__TASK INSTRUCTIONS__:
Return the listing below in full, with every line exactly as it is.
▬▬▬▬▬▬
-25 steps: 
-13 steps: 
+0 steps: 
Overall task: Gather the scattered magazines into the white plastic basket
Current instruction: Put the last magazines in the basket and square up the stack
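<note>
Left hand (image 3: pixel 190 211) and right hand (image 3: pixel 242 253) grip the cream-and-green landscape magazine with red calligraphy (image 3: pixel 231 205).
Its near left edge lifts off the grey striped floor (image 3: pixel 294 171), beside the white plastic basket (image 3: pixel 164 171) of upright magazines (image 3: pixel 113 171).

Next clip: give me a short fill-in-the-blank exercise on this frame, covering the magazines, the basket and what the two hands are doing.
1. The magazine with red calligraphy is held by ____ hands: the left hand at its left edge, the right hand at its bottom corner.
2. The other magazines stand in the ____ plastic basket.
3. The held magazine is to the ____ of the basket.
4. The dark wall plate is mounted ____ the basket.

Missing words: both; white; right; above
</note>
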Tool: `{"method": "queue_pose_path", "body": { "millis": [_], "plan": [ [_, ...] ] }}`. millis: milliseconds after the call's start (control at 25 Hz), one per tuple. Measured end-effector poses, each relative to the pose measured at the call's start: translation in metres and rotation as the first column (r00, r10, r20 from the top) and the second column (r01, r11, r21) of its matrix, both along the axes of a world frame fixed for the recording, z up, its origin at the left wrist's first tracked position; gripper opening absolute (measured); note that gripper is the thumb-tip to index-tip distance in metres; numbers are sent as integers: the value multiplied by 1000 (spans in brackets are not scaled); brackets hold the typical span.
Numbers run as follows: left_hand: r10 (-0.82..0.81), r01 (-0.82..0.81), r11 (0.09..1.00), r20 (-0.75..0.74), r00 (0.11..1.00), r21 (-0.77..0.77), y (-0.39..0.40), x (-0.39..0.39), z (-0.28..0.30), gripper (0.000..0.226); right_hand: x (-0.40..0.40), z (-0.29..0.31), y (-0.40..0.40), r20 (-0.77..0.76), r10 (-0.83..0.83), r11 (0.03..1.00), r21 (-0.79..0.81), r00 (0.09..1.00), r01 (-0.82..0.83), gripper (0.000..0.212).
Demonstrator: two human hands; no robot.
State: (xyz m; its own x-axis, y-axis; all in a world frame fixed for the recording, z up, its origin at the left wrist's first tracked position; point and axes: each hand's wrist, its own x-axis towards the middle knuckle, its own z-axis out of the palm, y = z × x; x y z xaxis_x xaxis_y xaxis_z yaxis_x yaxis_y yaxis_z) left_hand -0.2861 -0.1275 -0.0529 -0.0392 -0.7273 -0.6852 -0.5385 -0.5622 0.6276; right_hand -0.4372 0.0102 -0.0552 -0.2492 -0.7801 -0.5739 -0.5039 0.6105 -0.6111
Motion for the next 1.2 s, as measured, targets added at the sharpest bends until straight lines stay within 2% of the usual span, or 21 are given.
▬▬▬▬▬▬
__REPLY__:
-25 steps: 
-13 steps: 
+0 steps: 
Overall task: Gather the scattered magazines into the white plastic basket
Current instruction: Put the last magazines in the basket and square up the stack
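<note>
Left hand (image 3: pixel 190 211) and right hand (image 3: pixel 242 253) grip the cream-and-green landscape magazine with red calligraphy (image 3: pixel 231 205).
Its near left edge lifts off the grey striped floor (image 3: pixel 294 171), beside the white plastic basket (image 3: pixel 164 171) of upright magazines (image 3: pixel 113 171).

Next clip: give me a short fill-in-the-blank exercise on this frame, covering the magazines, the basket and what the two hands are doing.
1. The magazine with red calligraphy is held by ____ hands: the left hand at its left edge, the right hand at its bottom corner.
2. The other magazines stand in the ____ plastic basket.
3. The held magazine is to the ____ of the basket.
4. The dark wall plate is mounted ____ the basket.

Missing words: both; white; right; above
</note>
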Tool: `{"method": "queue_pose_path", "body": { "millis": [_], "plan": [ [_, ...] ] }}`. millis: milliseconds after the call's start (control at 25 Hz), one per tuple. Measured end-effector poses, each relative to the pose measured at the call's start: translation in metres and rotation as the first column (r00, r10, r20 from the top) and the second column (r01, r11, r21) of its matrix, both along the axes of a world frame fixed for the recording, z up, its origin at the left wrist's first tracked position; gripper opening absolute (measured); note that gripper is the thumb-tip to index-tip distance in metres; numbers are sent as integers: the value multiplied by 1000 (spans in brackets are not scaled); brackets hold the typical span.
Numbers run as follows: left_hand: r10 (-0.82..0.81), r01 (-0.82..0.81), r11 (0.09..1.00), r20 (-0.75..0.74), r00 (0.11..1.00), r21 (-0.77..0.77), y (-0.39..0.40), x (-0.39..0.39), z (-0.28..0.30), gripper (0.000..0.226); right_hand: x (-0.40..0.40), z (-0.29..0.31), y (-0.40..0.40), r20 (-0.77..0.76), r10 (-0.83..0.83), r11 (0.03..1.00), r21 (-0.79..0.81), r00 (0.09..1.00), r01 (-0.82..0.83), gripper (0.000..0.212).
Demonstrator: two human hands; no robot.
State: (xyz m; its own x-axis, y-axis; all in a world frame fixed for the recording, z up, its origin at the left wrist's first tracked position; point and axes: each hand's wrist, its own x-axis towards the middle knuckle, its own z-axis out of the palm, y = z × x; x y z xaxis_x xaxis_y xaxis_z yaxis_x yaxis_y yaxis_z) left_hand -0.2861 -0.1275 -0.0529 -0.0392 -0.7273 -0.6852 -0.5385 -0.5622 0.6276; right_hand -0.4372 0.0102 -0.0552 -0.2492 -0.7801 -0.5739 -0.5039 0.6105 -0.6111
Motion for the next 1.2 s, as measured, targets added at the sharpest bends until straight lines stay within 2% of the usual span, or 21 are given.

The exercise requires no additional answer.